EUS-BD is an effective alternative to PTBD, after ERCP failure, as it allows both biliary drainage and tissue sampling, making it the preferred method in certain cases.

References :
  1. Chen YI, Sahai A, Donatelli G, Lam E, Forbes N, Mosko J, et al. Endoscopic Ultrasound-Guided Biliary Drainage of First Intent With a Lumen-Apposing Metal Stent vs Endoscopic Retrograde Cholangiopancreatography in Malignant Distal Biliary Obstruction: A Multicenter Randomized Controlled Study (ELEMENT Trial). Gastroenterology. 2023 Nov;165(5):1249-1261.e5. doi: 10.1053/j.gastro.2023.07.024. Epub 2023 Aug 6. PMID: 37549753.
  2. Dietrich CF, Braden B, Burmeister S, Aabakken L, Arciadacono PG, Bhutani MS, et al. How to perform EUS-guided biliary drainage. Endosc Ultrasound 2022;11:342-54. doi: 10.4103/EUS-D-21-00188. PMID: 36255022.
  3. American Society for Gastrointestinal Endoscopy guideline on the role of therapeutic EUS in the management of biliary tract disorders: summary and recommendations.
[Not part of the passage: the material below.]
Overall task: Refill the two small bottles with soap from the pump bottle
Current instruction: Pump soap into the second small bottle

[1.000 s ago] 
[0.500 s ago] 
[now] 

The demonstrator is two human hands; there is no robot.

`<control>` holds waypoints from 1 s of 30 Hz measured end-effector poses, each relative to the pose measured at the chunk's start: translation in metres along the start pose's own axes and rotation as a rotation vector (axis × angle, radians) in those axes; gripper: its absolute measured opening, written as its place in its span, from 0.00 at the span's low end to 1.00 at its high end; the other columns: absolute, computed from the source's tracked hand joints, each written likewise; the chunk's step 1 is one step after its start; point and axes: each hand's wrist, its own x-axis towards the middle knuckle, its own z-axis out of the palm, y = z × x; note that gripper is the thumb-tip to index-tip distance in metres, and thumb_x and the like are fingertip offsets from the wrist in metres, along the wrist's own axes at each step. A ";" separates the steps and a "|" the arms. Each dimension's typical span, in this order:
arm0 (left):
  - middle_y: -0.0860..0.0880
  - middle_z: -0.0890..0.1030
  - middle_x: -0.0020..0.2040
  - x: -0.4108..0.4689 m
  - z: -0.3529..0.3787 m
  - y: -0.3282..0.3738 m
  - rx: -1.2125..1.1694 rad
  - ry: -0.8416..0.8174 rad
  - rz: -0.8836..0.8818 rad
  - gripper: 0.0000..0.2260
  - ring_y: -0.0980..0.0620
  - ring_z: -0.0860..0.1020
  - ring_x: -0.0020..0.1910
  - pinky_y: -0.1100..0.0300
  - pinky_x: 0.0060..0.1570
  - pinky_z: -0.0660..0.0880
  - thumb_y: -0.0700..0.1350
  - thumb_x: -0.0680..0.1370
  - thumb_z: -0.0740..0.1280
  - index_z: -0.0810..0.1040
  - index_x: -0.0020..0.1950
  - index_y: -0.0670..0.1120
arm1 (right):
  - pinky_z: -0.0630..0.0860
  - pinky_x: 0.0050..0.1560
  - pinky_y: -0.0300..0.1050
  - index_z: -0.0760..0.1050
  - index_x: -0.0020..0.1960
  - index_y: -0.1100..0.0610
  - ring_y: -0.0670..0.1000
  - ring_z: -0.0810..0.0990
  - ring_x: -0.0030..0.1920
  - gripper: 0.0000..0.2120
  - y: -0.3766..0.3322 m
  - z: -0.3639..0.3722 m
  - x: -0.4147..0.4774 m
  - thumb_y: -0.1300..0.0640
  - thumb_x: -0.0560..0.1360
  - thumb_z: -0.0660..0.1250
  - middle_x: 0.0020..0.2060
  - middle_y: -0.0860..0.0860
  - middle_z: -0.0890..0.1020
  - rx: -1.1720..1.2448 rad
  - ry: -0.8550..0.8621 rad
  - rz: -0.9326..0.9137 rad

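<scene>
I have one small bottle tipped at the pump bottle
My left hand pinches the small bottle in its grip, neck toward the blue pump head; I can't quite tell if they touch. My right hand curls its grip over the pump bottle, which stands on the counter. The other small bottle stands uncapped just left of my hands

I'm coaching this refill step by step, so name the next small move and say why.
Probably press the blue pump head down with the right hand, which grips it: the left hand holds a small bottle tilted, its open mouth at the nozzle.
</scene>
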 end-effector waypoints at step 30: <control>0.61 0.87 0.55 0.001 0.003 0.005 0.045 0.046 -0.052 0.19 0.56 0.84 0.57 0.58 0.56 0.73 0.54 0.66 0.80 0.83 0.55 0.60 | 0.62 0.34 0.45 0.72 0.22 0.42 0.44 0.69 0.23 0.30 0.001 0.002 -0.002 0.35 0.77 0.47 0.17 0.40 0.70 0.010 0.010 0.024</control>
Gastrointest Endosc. 2024 Dec;100(6):967-979. doi: 10.1016/j.gie.2024.03.027. Epub 2024 Jul 29. PMID: 39078360.
  4. Khoury T, Sbeit W, Fumex F, Marasco G, Eusebi LH, Fusaroli P, Chan SM, Shahin A, Basheer M, Gincul R, Leblanc S, Teoh AYB, Jacques J, Lisotti A, Napoléon B. Endoscopic ultrasound- versus ERCP-guided primary drainage of inoperable malignant distal biliary obstruction: systematic review and meta-analysis of randomized controlled trials. Endoscopy. 2024 Dec;56(12):955-963. doi: 10.1055/a-2340-0697. Epub 2024 Jun 6. PMID: 38843824.
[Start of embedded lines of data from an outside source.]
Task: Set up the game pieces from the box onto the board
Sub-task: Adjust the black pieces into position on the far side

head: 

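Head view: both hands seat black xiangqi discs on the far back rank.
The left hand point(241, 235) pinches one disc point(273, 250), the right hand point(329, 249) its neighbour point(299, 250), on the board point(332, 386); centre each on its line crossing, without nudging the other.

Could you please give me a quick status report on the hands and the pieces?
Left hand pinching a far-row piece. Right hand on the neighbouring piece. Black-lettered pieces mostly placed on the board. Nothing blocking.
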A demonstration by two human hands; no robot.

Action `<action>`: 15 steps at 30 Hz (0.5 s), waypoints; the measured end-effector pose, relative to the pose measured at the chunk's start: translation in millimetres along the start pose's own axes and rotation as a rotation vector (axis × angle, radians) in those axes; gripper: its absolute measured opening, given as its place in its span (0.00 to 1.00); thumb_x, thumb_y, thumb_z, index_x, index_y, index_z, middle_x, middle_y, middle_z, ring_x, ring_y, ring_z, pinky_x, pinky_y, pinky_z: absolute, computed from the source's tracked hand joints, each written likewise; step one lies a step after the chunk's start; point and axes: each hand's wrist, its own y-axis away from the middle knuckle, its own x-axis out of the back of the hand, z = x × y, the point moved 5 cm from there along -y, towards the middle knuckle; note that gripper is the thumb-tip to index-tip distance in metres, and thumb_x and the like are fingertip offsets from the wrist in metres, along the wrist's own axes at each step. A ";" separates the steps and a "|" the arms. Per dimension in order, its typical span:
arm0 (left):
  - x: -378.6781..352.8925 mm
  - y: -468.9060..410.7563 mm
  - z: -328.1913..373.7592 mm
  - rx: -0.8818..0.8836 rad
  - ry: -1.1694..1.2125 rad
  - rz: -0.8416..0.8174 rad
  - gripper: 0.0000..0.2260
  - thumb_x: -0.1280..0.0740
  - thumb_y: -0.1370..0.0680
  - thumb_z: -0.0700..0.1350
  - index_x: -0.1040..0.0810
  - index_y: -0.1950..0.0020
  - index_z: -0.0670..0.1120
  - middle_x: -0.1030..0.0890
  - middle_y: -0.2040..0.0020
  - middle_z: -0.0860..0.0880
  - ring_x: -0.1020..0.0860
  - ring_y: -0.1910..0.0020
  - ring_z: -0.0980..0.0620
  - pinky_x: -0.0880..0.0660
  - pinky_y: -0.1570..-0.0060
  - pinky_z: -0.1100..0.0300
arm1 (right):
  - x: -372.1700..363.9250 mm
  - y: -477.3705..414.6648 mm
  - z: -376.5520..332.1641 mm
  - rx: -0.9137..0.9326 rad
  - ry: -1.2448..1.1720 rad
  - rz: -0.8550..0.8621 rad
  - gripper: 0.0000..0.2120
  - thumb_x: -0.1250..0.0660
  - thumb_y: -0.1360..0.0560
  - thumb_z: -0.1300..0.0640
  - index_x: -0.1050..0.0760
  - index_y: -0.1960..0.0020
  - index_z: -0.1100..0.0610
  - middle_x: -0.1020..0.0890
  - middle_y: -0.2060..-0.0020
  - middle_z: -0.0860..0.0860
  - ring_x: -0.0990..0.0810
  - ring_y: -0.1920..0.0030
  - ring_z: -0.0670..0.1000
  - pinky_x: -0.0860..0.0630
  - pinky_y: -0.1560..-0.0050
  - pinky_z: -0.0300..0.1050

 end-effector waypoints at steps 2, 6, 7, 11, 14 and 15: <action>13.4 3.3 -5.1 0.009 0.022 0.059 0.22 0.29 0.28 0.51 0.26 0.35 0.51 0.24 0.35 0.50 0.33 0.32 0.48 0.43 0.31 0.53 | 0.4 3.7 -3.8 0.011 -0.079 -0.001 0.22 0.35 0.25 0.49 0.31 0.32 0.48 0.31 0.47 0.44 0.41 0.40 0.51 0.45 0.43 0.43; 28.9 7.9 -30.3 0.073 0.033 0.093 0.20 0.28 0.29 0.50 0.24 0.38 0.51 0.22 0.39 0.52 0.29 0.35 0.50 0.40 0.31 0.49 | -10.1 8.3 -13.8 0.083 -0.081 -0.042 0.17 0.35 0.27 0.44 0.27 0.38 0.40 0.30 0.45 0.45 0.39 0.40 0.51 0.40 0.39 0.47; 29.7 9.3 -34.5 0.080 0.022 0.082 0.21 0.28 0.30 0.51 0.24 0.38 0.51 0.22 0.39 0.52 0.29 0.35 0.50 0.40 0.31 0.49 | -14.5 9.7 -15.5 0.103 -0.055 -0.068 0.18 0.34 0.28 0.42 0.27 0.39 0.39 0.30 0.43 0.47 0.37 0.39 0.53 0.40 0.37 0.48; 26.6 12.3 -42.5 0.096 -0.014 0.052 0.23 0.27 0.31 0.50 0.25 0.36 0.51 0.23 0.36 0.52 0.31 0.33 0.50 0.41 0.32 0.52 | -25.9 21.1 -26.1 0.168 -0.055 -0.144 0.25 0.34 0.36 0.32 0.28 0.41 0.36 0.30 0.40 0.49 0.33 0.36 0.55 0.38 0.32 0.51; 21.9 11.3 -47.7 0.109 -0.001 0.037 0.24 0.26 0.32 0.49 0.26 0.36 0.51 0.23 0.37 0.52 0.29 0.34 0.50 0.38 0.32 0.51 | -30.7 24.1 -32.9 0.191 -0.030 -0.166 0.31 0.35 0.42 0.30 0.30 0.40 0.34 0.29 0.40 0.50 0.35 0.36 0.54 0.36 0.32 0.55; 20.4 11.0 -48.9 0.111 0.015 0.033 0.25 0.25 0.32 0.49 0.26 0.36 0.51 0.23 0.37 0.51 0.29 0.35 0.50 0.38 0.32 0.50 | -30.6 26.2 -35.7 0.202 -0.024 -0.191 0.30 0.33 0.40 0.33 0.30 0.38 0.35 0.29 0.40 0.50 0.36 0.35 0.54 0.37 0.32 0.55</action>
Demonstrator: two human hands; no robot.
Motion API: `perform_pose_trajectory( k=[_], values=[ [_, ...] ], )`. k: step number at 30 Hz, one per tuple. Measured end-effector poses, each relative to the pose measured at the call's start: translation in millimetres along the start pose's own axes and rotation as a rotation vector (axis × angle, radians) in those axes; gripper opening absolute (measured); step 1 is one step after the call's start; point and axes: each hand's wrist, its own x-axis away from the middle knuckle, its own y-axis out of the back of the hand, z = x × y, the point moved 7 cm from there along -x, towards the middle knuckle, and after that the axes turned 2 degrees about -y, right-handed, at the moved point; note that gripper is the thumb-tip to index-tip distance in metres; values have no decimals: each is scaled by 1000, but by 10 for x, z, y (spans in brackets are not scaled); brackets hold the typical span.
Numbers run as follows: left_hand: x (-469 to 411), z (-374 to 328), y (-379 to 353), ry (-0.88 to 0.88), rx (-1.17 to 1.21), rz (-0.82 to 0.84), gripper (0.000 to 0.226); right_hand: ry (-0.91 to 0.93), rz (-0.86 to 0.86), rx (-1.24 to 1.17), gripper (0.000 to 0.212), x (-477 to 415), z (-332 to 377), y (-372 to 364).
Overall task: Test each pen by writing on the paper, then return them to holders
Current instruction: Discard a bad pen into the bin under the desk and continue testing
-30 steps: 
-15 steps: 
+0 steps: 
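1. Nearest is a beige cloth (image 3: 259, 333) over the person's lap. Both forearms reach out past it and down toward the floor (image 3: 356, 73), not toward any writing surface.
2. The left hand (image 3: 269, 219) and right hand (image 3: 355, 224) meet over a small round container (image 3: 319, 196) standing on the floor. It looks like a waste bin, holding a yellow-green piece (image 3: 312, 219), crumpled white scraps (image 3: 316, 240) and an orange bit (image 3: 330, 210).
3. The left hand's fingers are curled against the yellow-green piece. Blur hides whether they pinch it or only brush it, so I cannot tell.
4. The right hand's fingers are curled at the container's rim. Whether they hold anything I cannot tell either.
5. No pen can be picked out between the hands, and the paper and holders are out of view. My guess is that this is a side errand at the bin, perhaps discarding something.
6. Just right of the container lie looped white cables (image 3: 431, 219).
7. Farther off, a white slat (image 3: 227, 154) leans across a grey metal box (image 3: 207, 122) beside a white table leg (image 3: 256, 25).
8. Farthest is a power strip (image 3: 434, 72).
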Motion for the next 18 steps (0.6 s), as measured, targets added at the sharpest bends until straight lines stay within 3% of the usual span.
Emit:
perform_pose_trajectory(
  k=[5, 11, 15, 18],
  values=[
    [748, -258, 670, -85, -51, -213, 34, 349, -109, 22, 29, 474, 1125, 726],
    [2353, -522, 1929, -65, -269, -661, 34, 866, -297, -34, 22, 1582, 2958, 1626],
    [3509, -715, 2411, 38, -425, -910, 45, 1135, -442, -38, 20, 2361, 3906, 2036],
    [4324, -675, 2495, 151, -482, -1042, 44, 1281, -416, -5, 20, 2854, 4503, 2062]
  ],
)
  5. Chen YI et al, ELEMENT and DRA-MBO working groups. Stent misdeployment and factors associated with failure in endoscopic ultrasound-guided choledochoduodenostomy: analysis of the combined datasets from two randomized trials. Endoscopy. 2024 Dec 16. doi: 10.1055/a-2463-1601. Epub ahead of print. PMID: 39505002.
  6. Shah J, Jena A, Jearth V, Singh AK. Modified technique for deployment of a lumen-apposing metal stent during endoscopic ultrasound-guided choledochoduodenostomy in minimally dilated duct. Endoscopy. 2023 Dec;55(S 01):E416-E417. doi: 10.1055/a-2008-0431. Epub 2023 Feb 9. PMID: 36758629; PMCID: PMC9911296.